Тина приподняла газету. Под нею лежала – изображением вверх – фотография несостоявшегося экономиста, ныне штатного исполнителя главных ролей в областном театре оперетты,
Тина приподняла фотографию.
Письмо. Старый дряхлый конверт с пожелтевшими краями. Тина приподняла конверт…
Вот! Сердце ее заколотилось, хлопнула калитка, тетя Нюра вернулась с солью, вошла в комнату,- Тина по-прежнему сидит на стуле у окна, кулак ее не пуст, прикрыт книгой, она успела взять что надо и теперь снова читает о приключениях пожилого англичанина в стране негров, ничего, правда, не понимая, хотя дальше там происходят очень интересные события: одного из проводников хватает поперек туловища крокодил, но звучит меткий выстрел пожилого англичанина, и прожорливый хищник сражен наповал.
«Сходила бы в сад, вишен поела»,- советует добрая тетя Нюра. Она принесла из магазина пачку слежавшейся соли, жестяную коробку чая – высший сорт и эмалированное ведро – голубое снаружи, белое изнутри.
«Вы купили ведро? – спросила Тина.- Зачем?»
«В магазин завезли, все берут»,- ласково ответила тетя Нюра, но не объяснила зачем. Наверное, посолить что-нибудь в нем дяде Вале.
Тина поднимается, выходит в сад. К ней тотчас подлетает тяжелый шмель, он висит перед глазами, словно кулак, словно микрофон-переводчик, угрожающе поднесенный на Межгалактическом Конгрессе, но Тина молчит, и он быстро удаляется – тело его превращается в точку, а гудение – в ничто.
Безмолвные мошки заплясали у Тининого лица, едва она входит в тень дерева, Тина дует на мошек, но ничего не изменяется в их танце, будто и нет Тининого дуновения, будто бездыханная она, Тина.
Она дует еще несколько раз, а потом смотрит вверх и видит над собою – очень высоко – голубое небо, а близко – коричневую ветку и на ней вишню – в красном глянце, как наманикюренную.

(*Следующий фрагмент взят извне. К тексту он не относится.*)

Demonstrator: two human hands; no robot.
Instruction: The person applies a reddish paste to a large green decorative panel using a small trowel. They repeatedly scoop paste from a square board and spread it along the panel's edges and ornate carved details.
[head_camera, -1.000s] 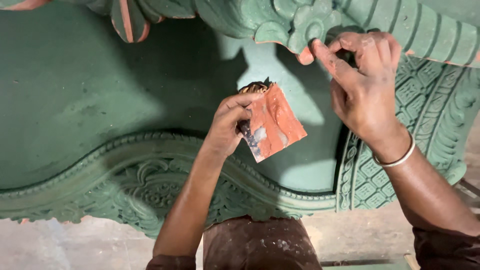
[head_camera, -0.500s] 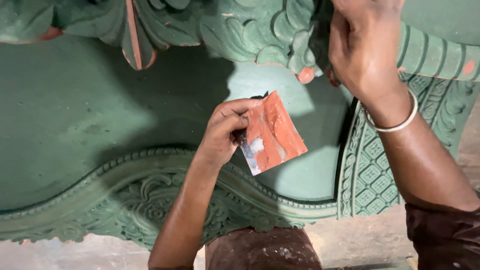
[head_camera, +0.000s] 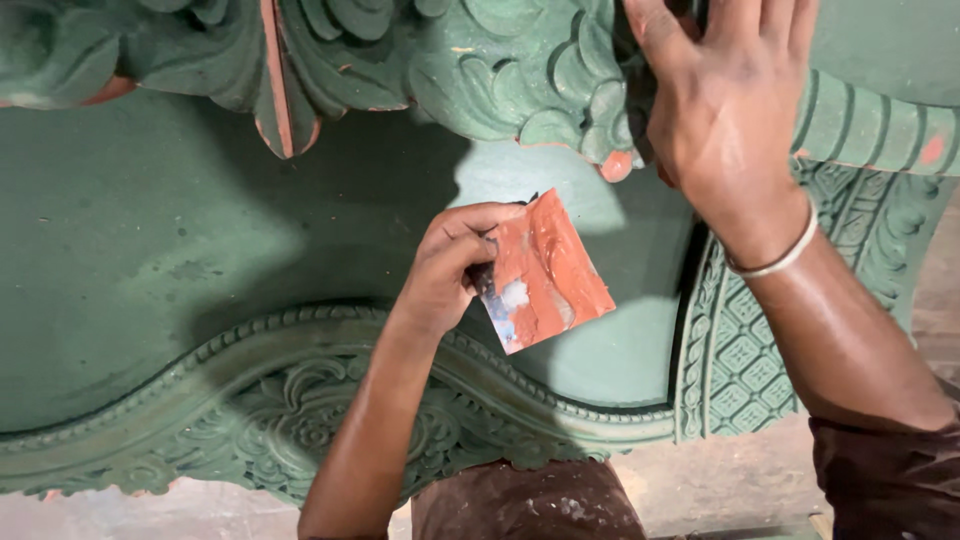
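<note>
Left hand (head_camera: 445, 265) near frame centre, fingers curled and pinching the near edge of a small square card (head_camera: 545, 270) smeared with reddish-brown filler paste, a pale patch and a bluish streak at its lower left. Card tilted, one diagonal running from about 11 o'clock to 5 o'clock, free corner jutting toward 3 o'clock, held clear of the flat green panel (head_camera: 150, 270) behind it; contact with the panel not evident.

Right hand (head_camera: 725, 110) up at 1 o'clock from the card, fingers spread and pressed flat against the carved green scrollwork (head_camera: 500, 70), thumb lying along the leaf edge, nothing gripped. White bangle (head_camera: 775, 262) around that wrist. Fingertips cut off by the top of the frame, so any paste on them not visible.

Key relation: a bare reddish tip (head_camera: 617, 165) at the lowest curl of the carving, just beside the right thumb base and at roughly 1 o'clock from the card's upper corner, a short gap apart. Right hand clearly nearer to that spot, almost touching; left hand and card below it, toward 7 o'clock. Another uncoated reddish edge (head_camera: 275, 80) farther off at 10 o'clock, well apart from both hands.

Beaded moulding (head_camera: 300, 345) sweeping across below the left forearm, lattice-carved post (head_camera: 735, 360) at 4 o'clock.
</note>
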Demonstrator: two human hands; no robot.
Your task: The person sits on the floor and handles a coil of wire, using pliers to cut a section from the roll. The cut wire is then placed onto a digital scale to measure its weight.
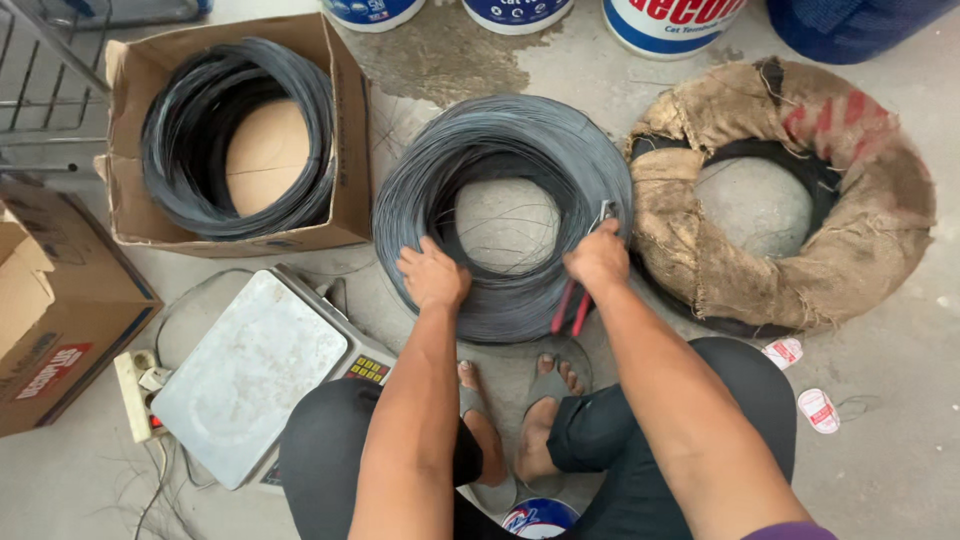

Тина отрывает ее, кладет в рот – вишня катается между языком и нёбом, гладкая, как морской камушек, безвкусная и неживая, трудно поверить, что она может стать сладкой, для этого придется раздавить ее. И Тина сильно прижимает вишню языком к нёбу – теплые сладкие струи ударяют в десны. Тина выплевывает окровавленную косточку.
А потом огородами выходит на сухой серый проселок и по горячей пыли спускается вниз к реке, где мост и дорога.
А мальчик Коля в это утро песню сочинил.
Он проснулся, глянул из кровати в открытое окно, увидел, что мир за окном ранний, розовый, стеклянный, и услышал из глубины этого мира красивые хрустальные звуки. Тихую, но очень хорошую песню.
Мальчик Коля отбросил одеяло и подбежал к окну, чтоб получше расслышать и запомнить новое произведение, он думал, внизу идет парень по улице с транзистором, и вот поспешил не прозевать этого парня, но, глянув вниз, не увидел – ни парня с транзистором, ни кого-либо другого. Только две кошки медленно брели через дорогу – не оглядываясь и вразвалочку, как ходят они, когда думают, что люди их не видят.